Tantangan yang saat ini sedang menghadang TWI dapat diuraikan dalam beberapa poin berikut ini.

a. Adanya hukum positif, baik Undang-undang maupun Peraturan Pemerintah yang mengurangi fungsi wakaf. Menurut Zaim, munculnya kebijakan bahwa penyerahan dana wakaf tunai melalui LKS-PWU merupakan bagian dari skenario pemusatan uang ke Bank. Padahal, menariknya, Zaim bersikukuh bahwa bank adalah institusi yang menjadikan uang sebagai rantai riba. Bahkan dalam bentuk yang lebih ekstrim, Zaim adalah pendukung penggantian mata uang kertas menjadi mata uang dinar atau dirham. Semangat ini seringkali ia sampaikan dalam berbagai kesempatan. Dalam bukunya pun, “Ilusi Demokrasi”, ia secara tegas menunjukkan posisinya sebagai pendukung gerakan kembali ke dinar dan dirham.

b. Rumitnya Sertifikasi Wakaf. Sertifitas wakaf, khususnya terkait dengan wakaf tanah, menurut Zaim termasuk menyulitkan. Prosedurnya berbelit dan tidak simpel. Apalagi, jika ada perubahan peruntukan atau pindah lokasi. Birokrasi yang tidak efesien ini membuat banyak orang yang jadi enggan mengurus tanahnya sertifikat tanahnya.
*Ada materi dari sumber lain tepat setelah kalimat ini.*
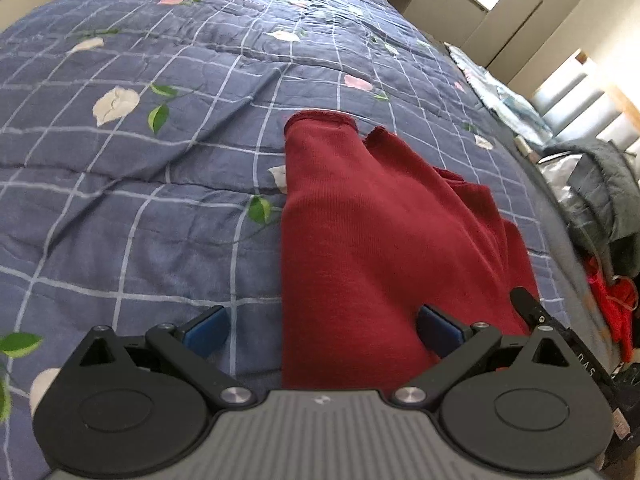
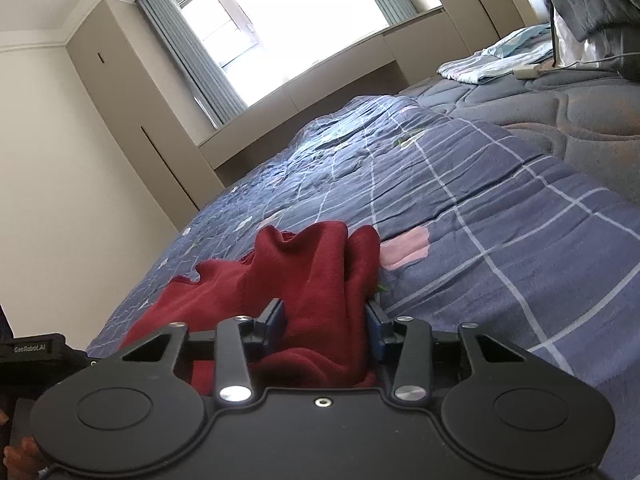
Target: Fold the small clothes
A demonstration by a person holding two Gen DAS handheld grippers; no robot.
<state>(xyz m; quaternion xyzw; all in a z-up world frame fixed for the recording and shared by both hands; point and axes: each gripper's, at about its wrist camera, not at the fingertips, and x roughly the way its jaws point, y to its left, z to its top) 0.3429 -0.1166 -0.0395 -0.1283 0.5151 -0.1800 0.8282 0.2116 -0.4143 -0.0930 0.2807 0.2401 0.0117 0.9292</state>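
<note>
Step in hand, by my read: taking hold of the red garment [image 1: 384,232] at its near end, ahead of a fold. No fold made yet; cloth is rumpled, not squared.

Garment: dark red knit, lies on the blue checked quilt [image 1: 132,200], centre to lower right in left wrist view. Hemmed edge sits toward frame centre; near end runs down under the tool at the bottom edge.

L gripper [image 1: 322,330]: jaws spread wide, nothing pinched. Left pad is over bare quilt, right pad over the red cloth, so the garment's left edge falls between them. Can't tell if the pads touch the fabric.

R gripper [image 2: 326,320]: jaws part-closed w/ a bunched ridge of red cloth between the pads, lower centre of right wrist view. Both pads look to be against the fabric, so I take it as pinching the garment. Grip looks bulky, several layers.

Next move calls for: L jaws to close on the left edge, then both tools lift together and carry the near end toward the far hem. Risk: R bunch drags crooked.
</note>
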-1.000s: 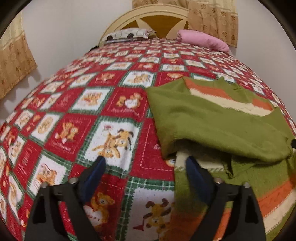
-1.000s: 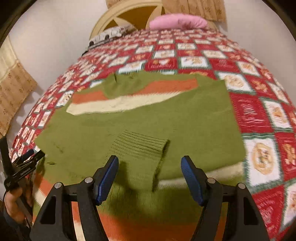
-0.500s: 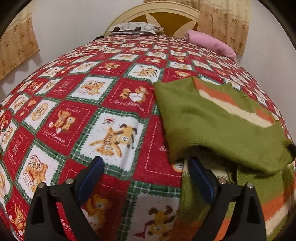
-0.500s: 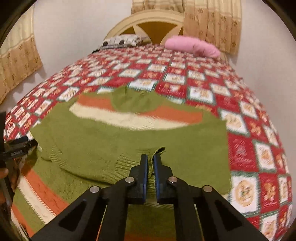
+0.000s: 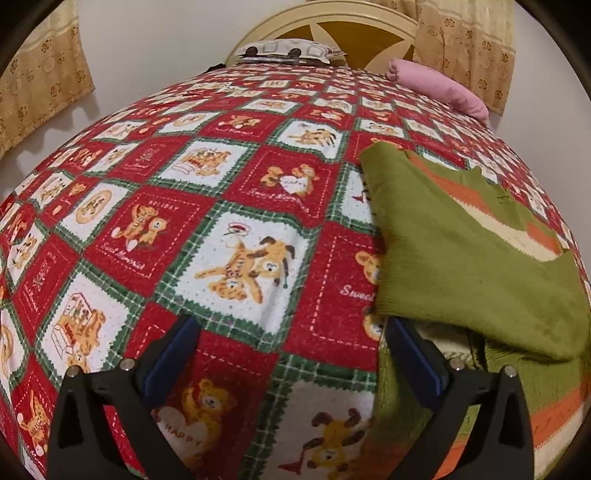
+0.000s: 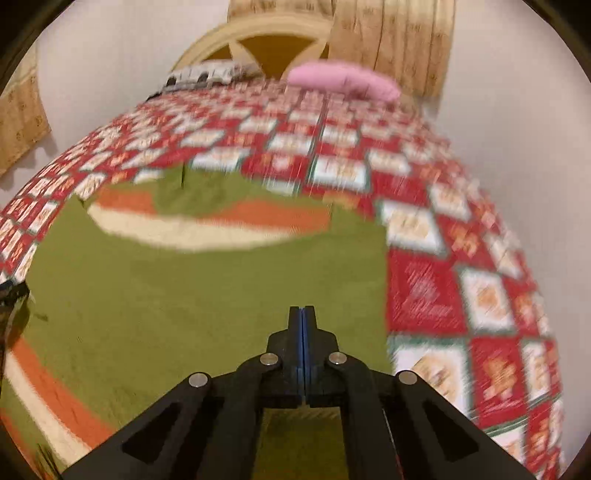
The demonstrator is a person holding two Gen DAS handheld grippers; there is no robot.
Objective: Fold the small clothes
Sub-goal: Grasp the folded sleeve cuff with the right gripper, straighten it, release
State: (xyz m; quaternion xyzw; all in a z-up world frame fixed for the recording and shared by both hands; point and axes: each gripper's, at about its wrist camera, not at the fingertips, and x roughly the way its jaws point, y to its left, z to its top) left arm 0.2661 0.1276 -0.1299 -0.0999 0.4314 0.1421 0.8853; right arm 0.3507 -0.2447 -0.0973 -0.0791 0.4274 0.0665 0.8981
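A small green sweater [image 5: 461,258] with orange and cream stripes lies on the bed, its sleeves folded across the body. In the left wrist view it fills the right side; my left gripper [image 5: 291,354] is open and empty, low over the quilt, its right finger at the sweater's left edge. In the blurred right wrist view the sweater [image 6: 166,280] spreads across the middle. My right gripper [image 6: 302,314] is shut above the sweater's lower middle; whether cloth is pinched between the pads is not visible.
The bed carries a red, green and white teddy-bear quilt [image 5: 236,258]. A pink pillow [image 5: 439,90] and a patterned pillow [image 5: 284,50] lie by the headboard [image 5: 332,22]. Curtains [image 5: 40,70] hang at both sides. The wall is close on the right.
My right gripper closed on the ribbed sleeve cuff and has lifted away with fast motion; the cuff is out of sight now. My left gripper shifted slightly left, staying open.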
c. Kebijakan pemerintah yang tidak ramah terhadap lembaga swasta. Menurut Zaim, sering kali kebijakan pemerintah kurang menguntungkan bagi lembaga-lembaga swadaya masyarakat, semisal TWI. Contohnya, pemerintah mengharapkan investasi dana wakaf tunai dilakukan di LKS-PWU yang ditunjuk. Hal ini jelas membatasi ruang gerak masyarakat yang ingin melakukan wakaf tunai. Selain itu, lembaga-lembaga swasta yang bergerak di bidang penggalangan dana wakaf tunai tidak bisa menggunakan dana tersebut secara leluasa. Jika ketentuan dalam pasal 22 ayat (3) yang menyatakan bahwa wakif yang akan mewakafkan uangnya diwajibkan untuk hadir di lembaga keuangan syari’ah penerima wakaf tunai (LKS-PWU) untuk menyatakan kehendak wakaf tunainya diterapkan, maka sebagai konsekuensinya, lembaga-lembaga semcam TWI tidak berhak lagi menerima dan mengelola wakaf tunai.